The idea of organised anti-New Labour tactical voting has come up. Oh dear. James Graham is spot on.

When somebody tells you that the enemy is X, they are asking two things: First that you define yourself by what you are against. Second to turn your back on all your other enemies.

Does an anti-New Labour alliance include the Conservatives and Old Labour? Yeah, right. New Labour is just a name for the Labour Party. There is only one.

Of course it is possible that Cameron would be significantly better than Brown. Possible, but most unlikely. I started this blog to vent on the subject of Cameron. And I have started another to mock him.

There are many decent people in the Conservative Party, but there are many nasties too. So I have no inclination to give them a hand up. I am rather enjoying their plight, grinning smugly at Cameron's desperate spin, rolling on the floor laughing at every flip flop. Don't stop me now.

3 comments:

MatGB said...

For?

Liberty. Habeas Corpus, Bill of Rights, decentralisation, free speech, assembly, protest. All things I think we can all agree on (I know you do fromr eading here regularly).

But being for these things makes us against the current Govt. When things go as far as they have (ID, "glorification", detention without trial, Reg/Leg), you have to start opposing that which is doing it.

Hence a two-fold campaign, two separate branches. Liberty Central is for the things that, for example, Chris Huhne gave the inspiring speech on at DEMOS last week. Vote Anyone But Labour is against the current government.

I should stop commenting in other blogs and write it up in mine really, shouldn't I.

MatGB said...

Full response here. Hope it answers your principle concerns; if not, well, I have a job to do tomorrow...

Anonymous said...

A coalition against Labour does not require LibDems to support Cameron or me to support Huhne (sorry, Ming).

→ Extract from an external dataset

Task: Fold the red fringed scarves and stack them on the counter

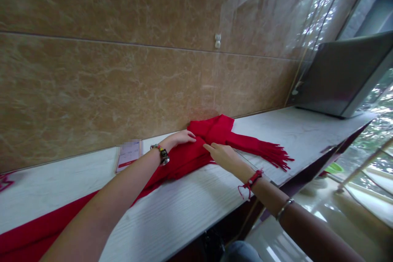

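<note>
A long red scarf (184, 168) runs across the white countertop from the lower left. Toward the wall it lies bunched and folded over itself, and one fringed end (276, 156) spreads to the right. My left hand (181, 136) rests on the folded part with its fingers stretched out over the cloth. At the near right side of the fold, my right hand (223, 154) has its fingers curled in against the scarf, the index finger pointing left. Its fingertips are partly hidden. A beaded bracelet is on the left wrist; a red cord and a metal bangle are on the right.
The white countertop (190, 198) meets a brown tiled wall (138, 86). Behind my left forearm lies a pale card or booklet (129, 155). A large grey boxy appliance (334, 77) stands at the far right. Beyond the counter's front edge are the floor and a green bowl (334, 168).
</note>
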Available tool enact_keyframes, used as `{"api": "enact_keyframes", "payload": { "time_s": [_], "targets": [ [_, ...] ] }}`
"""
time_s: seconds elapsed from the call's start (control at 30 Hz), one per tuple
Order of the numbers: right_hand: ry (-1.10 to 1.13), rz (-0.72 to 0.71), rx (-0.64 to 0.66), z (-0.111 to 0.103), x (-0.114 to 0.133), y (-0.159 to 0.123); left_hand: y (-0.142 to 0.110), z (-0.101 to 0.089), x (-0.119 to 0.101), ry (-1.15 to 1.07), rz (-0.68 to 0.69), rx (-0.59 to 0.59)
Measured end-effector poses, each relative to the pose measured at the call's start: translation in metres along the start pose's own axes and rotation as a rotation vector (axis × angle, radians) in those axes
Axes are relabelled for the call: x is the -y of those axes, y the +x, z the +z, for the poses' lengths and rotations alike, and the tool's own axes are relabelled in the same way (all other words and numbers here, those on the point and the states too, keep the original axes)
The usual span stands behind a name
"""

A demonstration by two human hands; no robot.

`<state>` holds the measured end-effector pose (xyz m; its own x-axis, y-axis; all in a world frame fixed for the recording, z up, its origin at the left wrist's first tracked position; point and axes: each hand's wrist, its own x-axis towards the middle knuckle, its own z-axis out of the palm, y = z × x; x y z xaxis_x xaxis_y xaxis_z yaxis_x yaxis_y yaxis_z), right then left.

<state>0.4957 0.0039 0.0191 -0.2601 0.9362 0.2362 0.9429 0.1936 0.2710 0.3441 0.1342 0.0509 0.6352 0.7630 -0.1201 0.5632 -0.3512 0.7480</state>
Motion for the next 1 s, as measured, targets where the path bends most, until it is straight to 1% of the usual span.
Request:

What we absolutely must avoid is a fourth Labour term. If Labour win next time there will be tracking devices in your car, there will be cigarette smoke detectors in every building and there will be ID cards in every wallet.

Police on every corner is only a great idea if the police are working for the people, not for the state. This may seem alarmist, but I don't think it is unfair.

Consider England's plight since 1998. If democracy is sacrificable then anything goes.